Entrevista:O Estado inteligente

domingo, maio 11, 2008

Celso Ming Insegurança alimentar

O choque dos alimentos está produzindo enormes estragos globais: semeia inflação, desarranja o abastecimento, precipita protecionismos e fermenta crises políticas. Para observadores atentos, é uma forte ameaça à democracia, especialmente nos países pobres.

Efeito colateral do mesmo choque é o desmonte do conceito de segurança alimentar, pelo menos como enunciado hoje.

As políticas de segurança alimentar surgiram na Europa logo após a 1ª Guerra e se intensificaram após a 2ª. A enorme escassez desse período levou os governos a garantir a produção interna dos alimentos indispensáveis ao sustento da população, não importando a que custo. Foi essa a base do protecionismo agrícola dos países ricos que provocou grandes distorções. Impossibilitou, por exemplo, que muitos países da África e da América Latina desenvolvessem sua agricultura por incapacidade de competir com o produto subsidiado pelos governos dos países centrais.

O conceito de segurança alimentar não ficou apenas na busca da garantia do abastecimento interno. Foi também associado a políticas demográficas e ambientais. Assim, governos europeus adotaram medidas protecionistas para impedir o esvaziamento populacional do interior do país. Depois, razões de preservação ambiental foram usadas para bloquear o desenvolvimento de pesquisas e culturas transgênicas.

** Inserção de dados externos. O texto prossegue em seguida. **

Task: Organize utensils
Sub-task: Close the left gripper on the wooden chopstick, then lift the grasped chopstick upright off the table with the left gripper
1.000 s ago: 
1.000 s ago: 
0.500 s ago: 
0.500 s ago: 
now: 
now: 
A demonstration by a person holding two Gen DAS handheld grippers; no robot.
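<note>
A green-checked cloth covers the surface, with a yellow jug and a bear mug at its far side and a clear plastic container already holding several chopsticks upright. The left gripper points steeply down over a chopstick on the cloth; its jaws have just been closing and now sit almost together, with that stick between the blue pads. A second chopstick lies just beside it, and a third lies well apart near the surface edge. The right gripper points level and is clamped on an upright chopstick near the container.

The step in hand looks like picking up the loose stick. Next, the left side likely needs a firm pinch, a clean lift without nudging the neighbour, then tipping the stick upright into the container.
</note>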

O professor Fernando Homem de Melo, especialista em Economia Agrícola da Universidade de São Paulo, lembra que as aplicações desse princípio foram tão exacerbadas que até o nome mudou. Hoje, em vez de segurança alimentar, fala-se em Multifuncionalidade Agrícola, e as exigências se multiplicaram. A agricultura tem agora de garantir a preservação da paisagem, do turismo agrícola, da cultura rural dos antepassados e por aí vai.

O problema é que acabou a fartura, os estoques estão cada vez mais baixos também nos países ricos e agora se vê que a globalização dos mercados impõe um jogo novo e desconhecido. O aumento do consumo asiático produziu escassez e disparada dos preços e não há o que detenha a inflação dos alimentos (veja o gráfico).

Os ambientalistas parecem confusos. Os mesmos que repelem os transgênicos agora exigem que os Estados Unidos deixem de usar seu milho - que é 80% transgênico - para produção de etanol e o canalizem para a alimentação humana ou animal.

Mas a primeira reação ao choque dos alimentos é o aumento das políticas de segurança alimentar. As exportações de grãos foram proibidas na Tailândia, Casaquistão, Indonésia, Egito, Camboja e Argentina. Outros adotaram o Imposto de Exportação para garantir o abastecimento interno. Na Europa, cresce o movimento contra o uso de grãos para biocombustíveis.

Mas, como aponta Homem de Melo, o resultado disso pode ser a dura tomada de consciência de que o efeito prático é, paradoxalmente, a enorme insegurança que hoje se vive.

Se vai desaguar ou não na rejeição dessas políticas é o que ainda vai se ver. O mais provável é que, num futuro muito próximo, quem falar de segurança alimentar ou de Multifuncionalidade Agrícola não estará dizendo a mesma coisa que hoje.